Stretching out, she bolted towards the tower, not bothering to dive towards Greenman. Instead, she ascended, climbing up to the trapped passengers.

Just as Greenman predicted. With a mighty, wooden fist, he smashed a crater into the top of the panel, which spat out a small storm of sparks and destroyed electronics, before spreading his leafy wings, and flying back towards his effigy.

Above, the car jerked and started in the throes of its malfunction, and then, just as the riders had feared, the car's electronic safeguards failed, its brakes released, and the sky and Marcie fell away from them, in a stomach-churning descent.

By raw reaction, Marcie twisted her body, hard, and winged over, letting herself almost free-fall to follow them, with only the natural friction of the car against its vertical tracks slowing them down enough for her to, at last, latch a desperate hand onto the framework above it.

For a few seconds, the scientific side of Marcie's mind gave her some reprieve, commenting on how this visit to the park, chaotic as it was, was giving her excellent data on the capabilities of Lilith, and in its own cold and clinical way, even thanked Greenman for putting the suit through its paces.

But now, it was the Super Helium's turn to show its chemical mettle, as she slapped the other hand onto the framework over the car. Sheer, brute strength was called for, but it couldn't come just from the suit. Now, the true lifting power of the gas's buoyancy would have to be tested.

Bringing her heels to tap together, Marcie started introducing more Super Helium into the suit, but it didn't just flow into the sealed bladders underneath the hips, breasts, and posterior, but also, smaller, ancillary ones within the biceps and calves, increasing the suit's overall surface area that the gas needed to work with.

At the same time, sensors picking up the forceful, downward shrug of Marcie's shoulders, told the flat, flexible motors underneath her wings to flap has hard the suit's enhanced strength would allow, as she endeavored to pull the car up from where she gripped it.

With a snap and a stiffly fluttering motion, the wings extended to their full lengths, acting as shuddering airbrakes, as they the thin, micro-mail fabric between the wings' 'bones' gathered all the air it could, without rupturing or tearing apart.

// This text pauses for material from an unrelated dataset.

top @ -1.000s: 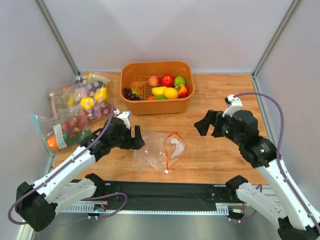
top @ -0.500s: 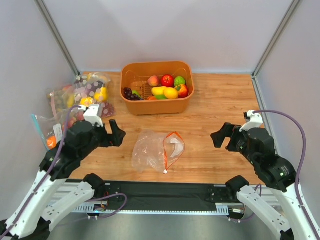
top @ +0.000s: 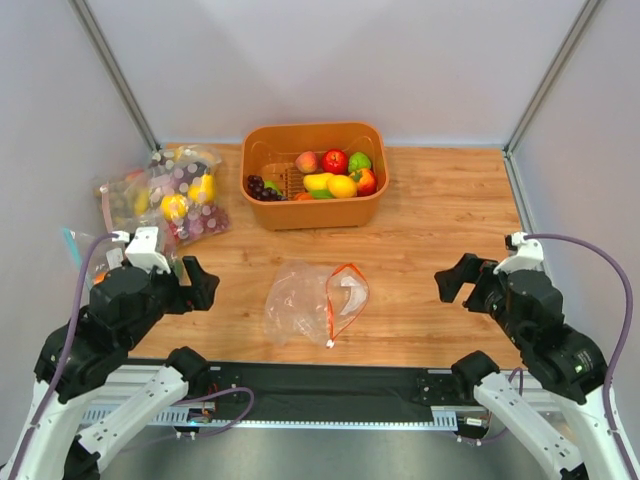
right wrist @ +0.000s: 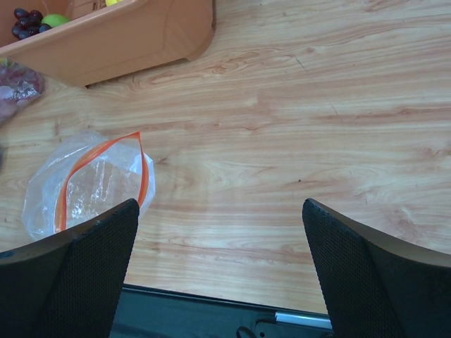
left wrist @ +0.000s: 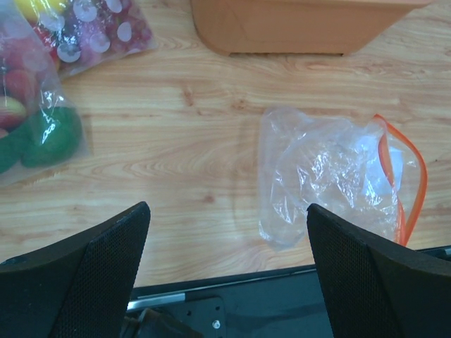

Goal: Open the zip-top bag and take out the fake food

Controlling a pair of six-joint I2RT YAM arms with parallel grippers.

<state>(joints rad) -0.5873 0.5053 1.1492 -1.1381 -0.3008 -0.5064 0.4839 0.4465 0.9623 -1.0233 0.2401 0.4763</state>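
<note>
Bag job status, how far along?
Done: zip-top bag lies flat, zip open, looks empty; fake food sits in the orange bin. In hand: nothing, left gripper and right gripper open, clear of the bag. Left: nothing visible.

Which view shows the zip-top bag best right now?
Left wrist: the zip-top bag is largest there, with its crinkles and orange zip strip clear. Top external shows it whole but small; right wrist catches it at the left edge, partly hidden.
</note>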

The car still continued to plummet, and for a brief moment, she thought of releasing some of her stored Super Helium onto the car and its screaming passengers, and if, by some miracle, it wasn't blown away in their wake, letting its properties reduce their atomic density that they could be light enough to be slowed down.

But, it was far too risky. The gas was the only thing keeping her aloft, and she needed every molecule of it to keep from being grounded while faced Greenman.

However, gradually, as she struggled, Marcie could begin to feel less and less resistance weigh against her, as her breaking and pulling, actually, began to lag the speed of the wayward ride.

"Hang on!" she yelled, and as they descended closer and closer to the grounds, the lessening of the passengers' cries, she noticed, also reflected this welcome change, as they, and the car, finally, touched down.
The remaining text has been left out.